■ **What to work on**
Every line from the one with "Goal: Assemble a" to the end of the listing below must be printed exactly, with no other text and no pictures.

Start of Data

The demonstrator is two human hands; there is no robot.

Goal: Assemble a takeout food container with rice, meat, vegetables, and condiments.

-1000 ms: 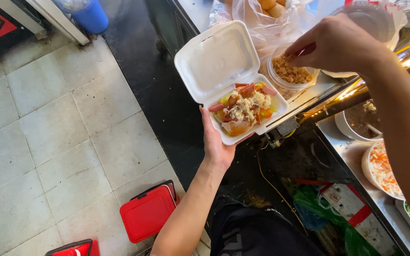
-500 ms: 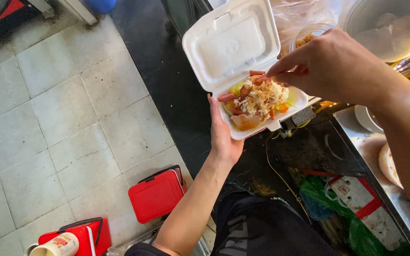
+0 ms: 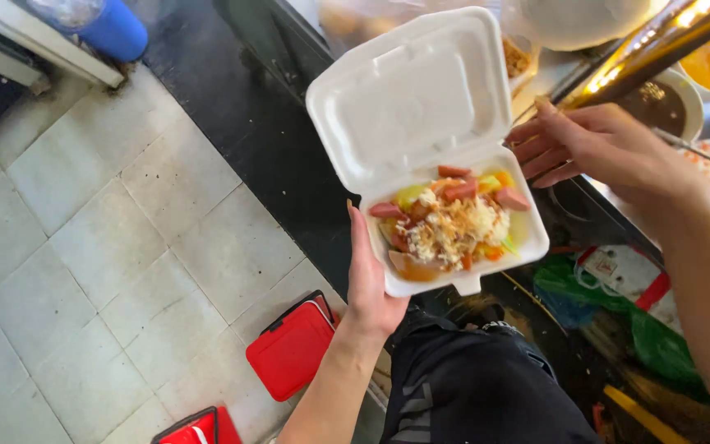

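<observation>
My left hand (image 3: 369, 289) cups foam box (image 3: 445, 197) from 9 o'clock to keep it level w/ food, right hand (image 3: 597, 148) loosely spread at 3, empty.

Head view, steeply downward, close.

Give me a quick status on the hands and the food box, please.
Left hand under open foam box, holding it. Right hand empty, fingers spread beside box. Food inside. Nothing in between.
</observation>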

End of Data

■ **Response for this exercise**
Goal: Assemble a takeout food container with rice, meat, vegetables, and condiments.

-1000 ms: 
-500 ms: 
+0 ms: 

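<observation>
My left hand (image 3: 369, 289) cups foam box (image 3: 445, 197) from 9 o'clock to keep it level w/ food, right hand (image 3: 597, 148) loosely spread at 3, empty.

Head view, steeply downward, close.

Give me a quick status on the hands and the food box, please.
Left hand under open foam box, holding it. Right hand empty, fingers spread beside box. Food inside. Nothing in between.
</observation>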

This exercise is now complete.